As worldwide economic participation broadens and deepens, are large companies (more than small companies) becoming internationally owned and therefore priced? In other words, are large companies subject to a worldwide equity risk premium while small companies remain moored to local risk premiums? In his paper entitled “Financial Integration and the Price of World Covariance Risk: Large vs. Small-cap Stocks” (forthcoming in the Journal of International Money and Finance), Wei Huang investigates whether global pricing is peculiar to large-capitalization stocks. Using three size-based stock portfolios for nine developed countries (Australia, Netherlands, Canada, France, Germany, Italy, Japan, U.K. and U.S.) over the period 1980-2004, he concludes that:

  • Nearly all (hardly any) of the foreign companies cross-listed in the U.S. are in the top (bottom) 20% by size in their home markets.

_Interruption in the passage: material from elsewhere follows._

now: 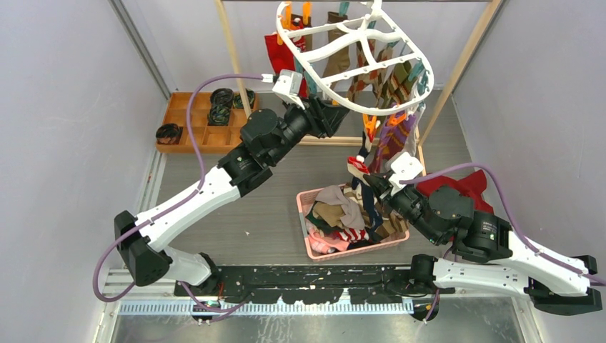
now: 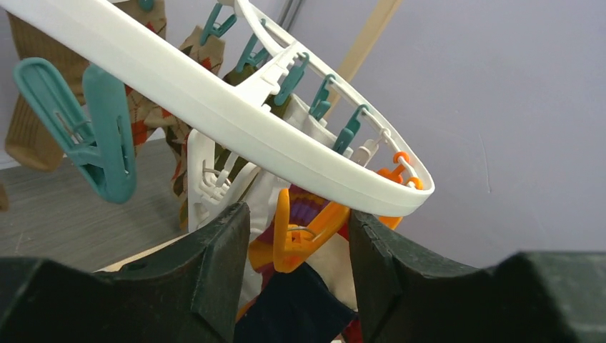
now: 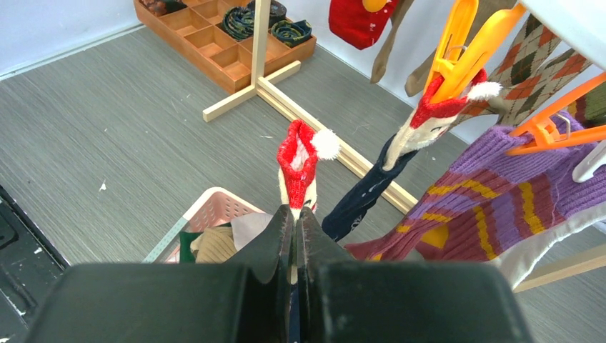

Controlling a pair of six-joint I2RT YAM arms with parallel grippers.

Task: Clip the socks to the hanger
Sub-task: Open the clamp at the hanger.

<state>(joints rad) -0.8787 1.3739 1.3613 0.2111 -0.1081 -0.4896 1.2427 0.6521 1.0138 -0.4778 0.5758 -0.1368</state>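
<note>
**A:** Where's the hanger?

**B:** The hanger (image 2: 236, 114) hangs tilted at the desk's twelve o'clock. Several socks (image 1: 389, 86) are pegged along its rim.

**A:** And the left tool?

**B:** The left tool (image 2: 294, 250) is up just under the rim, fingers apart. An orange peg (image 2: 286, 243) stands between them. I can't tell whether they touch it.

**A:** The right tool?

**B:** The right tool (image 3: 294, 214) is clamped together on a red-cuffed sock (image 3: 296, 161), cuff pointing up. It sits above the pink basket (image 1: 303, 214), near its one o'clock corner.

**A:** Any other socks?

**B:** A mixed heap (image 1: 350, 214) fills that basket, at about six o'clock from the hanger.
</note>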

  • Large-capitalization stocks show significantly greater comovement across countries than do small-capitalization stocks. The average correlations between the large-cap / mid-cap / small-cap portfolio returns and the world market portfolio return are 67% / 50% / 36%, respectively.
  • Global financial integration increased in recent years primarily for large-capitalization stocks. In other words, investors are increasingly pricing large-capitalization stocks, but not small-capitalization stocks, globally.
  • The diversification benefits of small-capitalization foreign stocks are therefore greater than those of large-capitalization foreign stocks.
  • The behavior of small-capitalization stocks worldwide is more predictable, based on fundamentals, than that of large-capitalization stocks. This greater predictability derives from a (one-way) lead-lag relationship between large-capitalization and small-capitalization stocks and from the stronger calendar effects for the small-capitalization stocks.

In summary, investors in large capitalization stocks are likely accepting a worldwide equity premium. Local (and identifiable) pockets of reward-for-risk involve small capitalization stocks.